In the material below, write out each line word for word and omit the pictures.

[THE DATA Boundary: Start]

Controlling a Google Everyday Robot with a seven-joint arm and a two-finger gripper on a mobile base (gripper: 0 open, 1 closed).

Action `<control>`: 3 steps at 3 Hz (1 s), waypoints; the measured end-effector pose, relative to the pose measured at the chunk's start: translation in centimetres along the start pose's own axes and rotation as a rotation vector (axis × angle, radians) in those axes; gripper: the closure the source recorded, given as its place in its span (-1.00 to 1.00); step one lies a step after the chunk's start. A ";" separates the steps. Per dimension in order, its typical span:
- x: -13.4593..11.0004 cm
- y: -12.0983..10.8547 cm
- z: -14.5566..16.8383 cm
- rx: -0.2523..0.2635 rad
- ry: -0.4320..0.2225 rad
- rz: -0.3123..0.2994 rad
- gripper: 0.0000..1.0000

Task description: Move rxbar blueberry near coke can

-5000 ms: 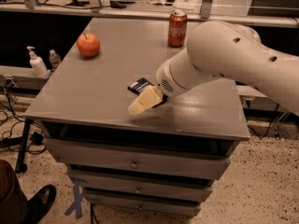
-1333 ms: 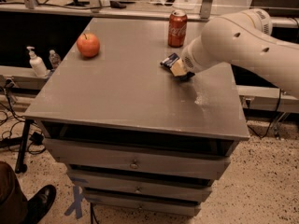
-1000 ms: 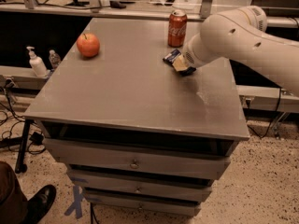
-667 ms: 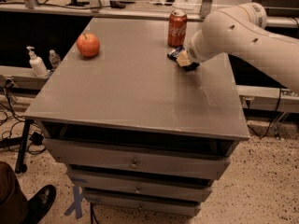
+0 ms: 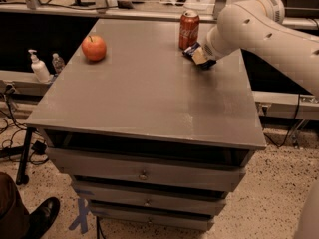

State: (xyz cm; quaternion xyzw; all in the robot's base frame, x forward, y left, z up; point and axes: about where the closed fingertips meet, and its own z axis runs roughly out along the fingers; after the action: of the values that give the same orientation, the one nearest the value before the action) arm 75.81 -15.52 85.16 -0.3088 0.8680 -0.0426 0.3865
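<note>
Camera view shows the big grey drawer cabinet (image 5: 149, 93) with the white robot arm (image 5: 259, 29) reaching in from the right, and the gripper (image 5: 200, 58) sits low over the far right part of the top. It looks pinched onto the rxbar blueberry (image 5: 190, 51), whose dark blue end pokes out on the gripper's left. The coke can (image 5: 189, 30) stands upright just behind and slightly left of the gripper, so the bar is right beside the can, maybe touching it, hard to say.

So I'd call the task nearly done: the carrying part is over. What's left is setting the bar flat on the top and letting go without bumping the can. I can't tell if the bar rests on the surface yet.

Other stuff: the apple (image 5: 93, 48) is well off to the gripper's left, nowhere near the action. A pump bottle (image 5: 39, 68) sits further left, off the cabinet. Nothing blocks the drop, only the can itself is close enough to get knocked.
</note>
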 end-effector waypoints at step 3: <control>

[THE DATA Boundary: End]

SOLUTION TO THIS TASK:
Controlling a Google Everyday Robot with a seven-joint arm and a two-finger gripper on a mobile base (gripper: 0 open, 1 closed).

Action `<control>`: 3 steps at 3 Hz (1 s), waypoints; the measured end-effector pose, relative to the pose measured at the chunk's start: translation in centimetres along the start pose's own axes and rotation as a rotation vector (axis × angle, radians) in those axes; gripper: the closure the source recorded, given as its place in its span (-1.00 to 1.00); step one lies a step after the chunk's start. A ";" separates the steps. Per dimension in order, its typical span:
- x: -13.4593..11.0004 cm
- y: -12.0983..10.8547 cm
- z: -14.5566..16.8383 cm
- rx: -0.2523..0.2635 rad
- ry: -0.4320..0.2225 rad
- rz: -0.3123..0.2994 rad
- gripper: 0.0000..1.0000

Task description: Move rxbar blueberry near coke can

-5000 ms: 
-1333 ms: 
-1000 ms: 
-667 ms: 
+0 ms: 

State: (xyz cm; quaternion xyzw; all in the robot's base frame, x forward, y left, z up; point and axes: about where the closed fingertips meet, and its own z axis runs roughly out along the fingers; after the action: of the values that give the same orientation, the one nearest the value before the action) arm 75.81 -15.52 85.16 -0.3088 0.8680 -0.0426 0.3865
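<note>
Camera view shows the big grey drawer cabinet (image 5: 149, 93) with the white robot arm (image 5: 259, 29) reaching in from the right, and the gripper (image 5: 200, 58) sits low over the far right part of the top. It looks pinched onto the rxbar blueberry (image 5: 190, 51), whose dark blue end pokes out on the gripper's left. The coke can (image 5: 189, 30) stands upright just behind and slightly left of the gripper, so the bar is right beside the can, maybe touching it, hard to say.

So I'd call the task nearly done: the carrying part is over. What's left is setting the bar flat on the top and letting go without bumping the can. I can't tell if the bar rests on the surface yet.

Other stuff: the apple (image 5: 93, 48) is well off to the gripper's left, nowhere near the action. A pump bottle (image 5: 39, 68) sits further left, off the cabinet. Nothing blocks the drop, only the can itself is close enough to get knocked.
</note>
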 end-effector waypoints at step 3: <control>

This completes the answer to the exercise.